Friday, June 12, 2009

The Blurred Line Between Advocacy and Legislation

I’m an advocate. It’s as simple as that. I am an outspoken, opinionated advocate dedicating a good portion of my life to fighting for the rights of disabled people. I have made calls into legislative offices pushing for the Community Choice Act, I have bombarded Governor Patterson’s office and through much chanting I have learned how to spell “Power” (A!D!A!P!T!).

All this time I have been fighting the system, and now I’m working for it? WHAT!? Don’t get me wrong, I’m definitely used to sitting in the offices of Congressmen, but usually I’m in their waiting room refusing to leave until we get a meeting, not sitting cozy at the computer writing up reports! What a huge role change for me!

Coming into this internship, I thought I would be able to handle this role change pretty easily. I figured I would just leave my advocate hat back in New York and wear my new legislative hat in D.C. My plan seemed pretty solid and I never expected any challenges.

To my surprise, within my first two weeks of working in Senator Harkin’s office my allegiance was tested. My New York boss from the Center for Disability Rights and my D.C. boss from Senator Harkin’s office came together to have a meeting. There I was, sitting in this meeting watching each side give their points. My New York boss was passionate in his talking points. My D.C. boss was calm and collective. And me? I was the nervous wreck in the middle praying to God neither of them would ask me my opinion! The only thing that I could take solace in was knowing that of all the legislators in the United States, Senator Harkin is by far the favorite among disability advocates as he is the champion on disability rights issues. So, knowing that at least the Center for Disability Rights would never protest Senator Harkin’s office made the meeting slightly less nerve-wracking for me.
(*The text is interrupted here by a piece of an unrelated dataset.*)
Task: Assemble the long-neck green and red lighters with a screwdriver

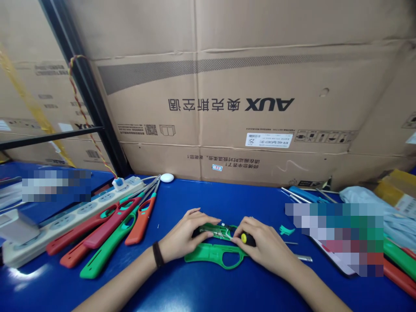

After this meeting, I ran into another predicament involving N.Y. job vs. D.C. job at the NCIL rally in from of the Capital building on Monday, June 8th. I went to the rally with two motives: to support Senator Harkin who was speaking at the rally and to support my co-workers from CDR and the rest of the disability community in their efforts to push for the Community Choice Act.

As soon as I arrived, I saw all of my CDR co-workers wearing their bright orange “Community Choice Act Now!” t-shirts and I told them that I had left my t-shirt back in New York. Within seconds, one of my co-workers pulled out a spare bright orange t-shirt for me to wear. At that moment I had to make a choice: Do I stay professionally dressed representing Senator Harkin or do I put on the t-shirt to show my sincere support for the CCA? Unable to let go of the advocate inside of me, I put on the shirt. I began chanting with the masses, “What do we want? FREEDOM! When do we want it? NOW!

Soon our chanting died down as our champion (and my boss), Senator Harkin, took the stage to give an enthusiastic speech about his dedication to our cause, the Community Choice Act. Hearing Senator Harkin speak so genuinely about the CCA and the efforts he has contributed towards it made me very proud to be his intern. I was even more proud when Senator Harkin finished his speech, stepped off the stage and saw me in my bright orange t-shirt.

“So you’re an ADAPTer?” Senator Harkin smiled, “Good.”

That was all I needed. I suddenly felt very comfortable wearing both hats and realized that I can be effective with either of them on.

It is an invigorating feeling to know that I can make a difference in the disability community, whether I’m quietly working in a legislative office or I’m being an outspoken, opinionated advocate bombarding a legislative office.

To me, at the end of the day, it doesn’t matter how things get done, only that they get done and that people with disabilities are one step closer to true equality.